# Required action
Only the first line of the listing and the lines after it, up to and including the one containing "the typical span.", should be retyped exactly.

○ ○ ○ ○

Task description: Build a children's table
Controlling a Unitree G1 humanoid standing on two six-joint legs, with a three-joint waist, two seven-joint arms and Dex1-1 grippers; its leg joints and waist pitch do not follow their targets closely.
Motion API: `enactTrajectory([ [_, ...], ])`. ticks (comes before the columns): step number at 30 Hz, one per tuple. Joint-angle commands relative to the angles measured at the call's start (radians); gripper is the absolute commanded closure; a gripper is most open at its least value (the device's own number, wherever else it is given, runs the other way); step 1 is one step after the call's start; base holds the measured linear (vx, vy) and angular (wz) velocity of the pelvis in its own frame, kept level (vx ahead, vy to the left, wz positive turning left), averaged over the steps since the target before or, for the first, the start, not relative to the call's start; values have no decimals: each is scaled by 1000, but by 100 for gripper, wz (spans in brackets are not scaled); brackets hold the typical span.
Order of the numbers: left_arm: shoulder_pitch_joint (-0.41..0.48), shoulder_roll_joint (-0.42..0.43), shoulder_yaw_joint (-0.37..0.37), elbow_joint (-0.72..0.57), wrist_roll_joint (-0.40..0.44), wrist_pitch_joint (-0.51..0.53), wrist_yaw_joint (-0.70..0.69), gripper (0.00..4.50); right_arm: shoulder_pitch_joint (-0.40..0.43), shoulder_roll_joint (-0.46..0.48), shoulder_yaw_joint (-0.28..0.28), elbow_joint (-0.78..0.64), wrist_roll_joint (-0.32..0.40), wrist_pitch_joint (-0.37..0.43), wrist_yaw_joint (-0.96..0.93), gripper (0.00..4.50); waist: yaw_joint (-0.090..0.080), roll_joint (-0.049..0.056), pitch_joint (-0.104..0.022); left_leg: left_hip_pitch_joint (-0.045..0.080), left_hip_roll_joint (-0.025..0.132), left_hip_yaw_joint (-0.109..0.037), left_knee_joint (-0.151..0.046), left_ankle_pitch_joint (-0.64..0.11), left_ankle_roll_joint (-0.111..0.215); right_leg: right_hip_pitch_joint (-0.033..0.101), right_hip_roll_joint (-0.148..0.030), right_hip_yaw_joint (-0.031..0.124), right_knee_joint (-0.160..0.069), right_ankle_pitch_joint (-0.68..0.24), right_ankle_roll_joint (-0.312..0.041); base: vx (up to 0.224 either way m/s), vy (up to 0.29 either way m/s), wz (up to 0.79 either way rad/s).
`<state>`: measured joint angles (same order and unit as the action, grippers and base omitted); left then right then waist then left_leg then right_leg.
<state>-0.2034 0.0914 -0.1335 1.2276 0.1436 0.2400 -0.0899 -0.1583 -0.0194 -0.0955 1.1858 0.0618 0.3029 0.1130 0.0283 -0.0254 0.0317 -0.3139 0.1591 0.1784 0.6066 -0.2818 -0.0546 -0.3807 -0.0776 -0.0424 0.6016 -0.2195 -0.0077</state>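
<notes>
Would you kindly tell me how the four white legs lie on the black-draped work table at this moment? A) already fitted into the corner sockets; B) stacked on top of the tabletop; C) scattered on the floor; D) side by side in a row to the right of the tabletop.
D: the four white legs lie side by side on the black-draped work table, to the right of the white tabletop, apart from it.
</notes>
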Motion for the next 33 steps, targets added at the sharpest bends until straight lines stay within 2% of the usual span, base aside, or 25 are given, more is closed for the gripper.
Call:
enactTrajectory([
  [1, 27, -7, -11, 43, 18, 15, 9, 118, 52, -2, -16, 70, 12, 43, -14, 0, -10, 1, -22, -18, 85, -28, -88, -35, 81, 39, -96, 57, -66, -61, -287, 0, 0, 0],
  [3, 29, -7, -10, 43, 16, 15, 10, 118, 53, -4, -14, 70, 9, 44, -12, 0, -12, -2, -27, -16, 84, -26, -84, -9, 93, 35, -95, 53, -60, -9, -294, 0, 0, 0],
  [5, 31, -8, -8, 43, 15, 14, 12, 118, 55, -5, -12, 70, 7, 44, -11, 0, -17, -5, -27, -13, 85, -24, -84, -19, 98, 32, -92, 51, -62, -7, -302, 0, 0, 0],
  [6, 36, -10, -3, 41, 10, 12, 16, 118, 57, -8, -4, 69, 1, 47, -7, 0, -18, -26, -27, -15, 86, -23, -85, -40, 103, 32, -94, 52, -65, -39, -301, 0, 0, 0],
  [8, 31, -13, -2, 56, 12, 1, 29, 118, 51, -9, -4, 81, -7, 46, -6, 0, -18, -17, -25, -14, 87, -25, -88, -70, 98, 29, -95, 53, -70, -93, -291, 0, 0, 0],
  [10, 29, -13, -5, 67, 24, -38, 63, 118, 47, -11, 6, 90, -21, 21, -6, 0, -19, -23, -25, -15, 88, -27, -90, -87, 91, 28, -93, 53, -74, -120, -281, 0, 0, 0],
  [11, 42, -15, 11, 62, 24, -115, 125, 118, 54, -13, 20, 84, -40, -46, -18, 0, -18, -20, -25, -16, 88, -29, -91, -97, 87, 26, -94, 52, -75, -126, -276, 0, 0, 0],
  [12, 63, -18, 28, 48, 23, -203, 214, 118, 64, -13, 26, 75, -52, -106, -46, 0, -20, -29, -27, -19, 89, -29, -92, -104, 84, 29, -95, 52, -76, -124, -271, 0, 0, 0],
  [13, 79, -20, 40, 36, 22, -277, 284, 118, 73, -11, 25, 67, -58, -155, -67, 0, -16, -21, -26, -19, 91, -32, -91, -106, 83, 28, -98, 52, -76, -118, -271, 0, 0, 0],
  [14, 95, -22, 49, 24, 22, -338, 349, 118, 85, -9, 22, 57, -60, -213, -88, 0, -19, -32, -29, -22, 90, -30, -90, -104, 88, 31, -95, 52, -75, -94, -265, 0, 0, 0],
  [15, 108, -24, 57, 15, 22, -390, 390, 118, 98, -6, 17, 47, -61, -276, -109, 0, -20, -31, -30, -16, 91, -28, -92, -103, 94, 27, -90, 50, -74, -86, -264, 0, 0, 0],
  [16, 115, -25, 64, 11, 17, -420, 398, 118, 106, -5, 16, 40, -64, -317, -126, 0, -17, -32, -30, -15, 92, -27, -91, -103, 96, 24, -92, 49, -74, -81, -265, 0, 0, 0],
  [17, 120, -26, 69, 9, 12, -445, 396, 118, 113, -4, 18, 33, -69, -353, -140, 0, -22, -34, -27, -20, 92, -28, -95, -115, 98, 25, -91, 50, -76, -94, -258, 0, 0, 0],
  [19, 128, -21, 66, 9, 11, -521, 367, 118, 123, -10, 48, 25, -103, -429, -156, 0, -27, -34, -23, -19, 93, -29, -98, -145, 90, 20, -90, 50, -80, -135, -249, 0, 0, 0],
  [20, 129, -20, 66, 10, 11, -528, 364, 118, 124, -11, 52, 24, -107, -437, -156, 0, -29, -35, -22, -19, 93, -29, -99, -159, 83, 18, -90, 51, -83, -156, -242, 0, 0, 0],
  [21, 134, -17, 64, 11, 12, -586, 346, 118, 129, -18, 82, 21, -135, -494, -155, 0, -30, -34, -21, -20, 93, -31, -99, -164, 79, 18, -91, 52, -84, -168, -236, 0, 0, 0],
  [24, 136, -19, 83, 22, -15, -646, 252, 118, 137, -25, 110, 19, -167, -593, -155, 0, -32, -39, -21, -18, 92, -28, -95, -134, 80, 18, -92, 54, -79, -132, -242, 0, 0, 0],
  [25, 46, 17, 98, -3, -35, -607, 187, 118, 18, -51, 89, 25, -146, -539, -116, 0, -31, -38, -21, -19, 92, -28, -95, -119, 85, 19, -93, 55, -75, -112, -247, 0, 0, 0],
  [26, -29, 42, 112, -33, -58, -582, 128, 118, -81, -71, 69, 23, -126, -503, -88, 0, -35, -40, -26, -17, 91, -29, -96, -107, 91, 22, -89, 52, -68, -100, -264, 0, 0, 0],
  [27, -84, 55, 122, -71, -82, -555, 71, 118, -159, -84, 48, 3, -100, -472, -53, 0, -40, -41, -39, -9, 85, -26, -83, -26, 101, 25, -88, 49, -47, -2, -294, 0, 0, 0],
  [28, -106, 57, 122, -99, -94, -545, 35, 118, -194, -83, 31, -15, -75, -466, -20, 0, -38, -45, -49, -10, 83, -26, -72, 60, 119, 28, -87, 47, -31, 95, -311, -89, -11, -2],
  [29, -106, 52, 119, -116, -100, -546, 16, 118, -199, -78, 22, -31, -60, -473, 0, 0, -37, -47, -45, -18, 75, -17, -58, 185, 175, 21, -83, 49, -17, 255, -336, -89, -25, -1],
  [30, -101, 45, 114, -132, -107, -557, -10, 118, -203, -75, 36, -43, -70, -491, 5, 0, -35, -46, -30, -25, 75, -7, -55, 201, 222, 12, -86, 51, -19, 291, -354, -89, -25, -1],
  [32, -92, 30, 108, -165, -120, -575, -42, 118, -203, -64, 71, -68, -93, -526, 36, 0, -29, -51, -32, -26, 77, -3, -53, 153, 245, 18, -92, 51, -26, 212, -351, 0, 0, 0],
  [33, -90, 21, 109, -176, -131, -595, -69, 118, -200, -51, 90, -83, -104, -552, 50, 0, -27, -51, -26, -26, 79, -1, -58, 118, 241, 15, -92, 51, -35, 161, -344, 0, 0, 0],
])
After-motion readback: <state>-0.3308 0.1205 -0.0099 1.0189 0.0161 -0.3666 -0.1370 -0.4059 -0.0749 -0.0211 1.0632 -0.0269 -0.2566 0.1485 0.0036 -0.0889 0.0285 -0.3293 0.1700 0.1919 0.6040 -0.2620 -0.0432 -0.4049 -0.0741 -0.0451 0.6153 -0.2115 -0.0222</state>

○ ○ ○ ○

# Solution for this task
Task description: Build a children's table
Controlling a Unitree G1 humanoid standing on two six-joint legs, with a three-joint waist, two seven-joint arms and Dex1-1 grippers; its leg joints and waist pitch do not follow their targets closely.
Motion API: `enactTrajectory([ [_, ...], ])`. ticks (comes before the columns): step number at 30 Hz, one per tuple. Joint-angle commands relative to the angles measured at the call's start (radians); gripper is the absolute commanded closure; a gripper is most open at its least value (the device's own number, wherever else it is given, runs the other way); step 1 is one step after the call's start; base holds the measured linear (vx, vy) and angular (wz) velocity of the pelvis in its own frame, kept level (vx ahead, vy to the left, wz positive turning left), averaged over the steps since the target before or, for the first, the start, not relative to the call's start; values have no decimals: each is scaled by 1000, but by 100 for gripper, wz (spans in brackets are not scaled); brackets hold the typical span.

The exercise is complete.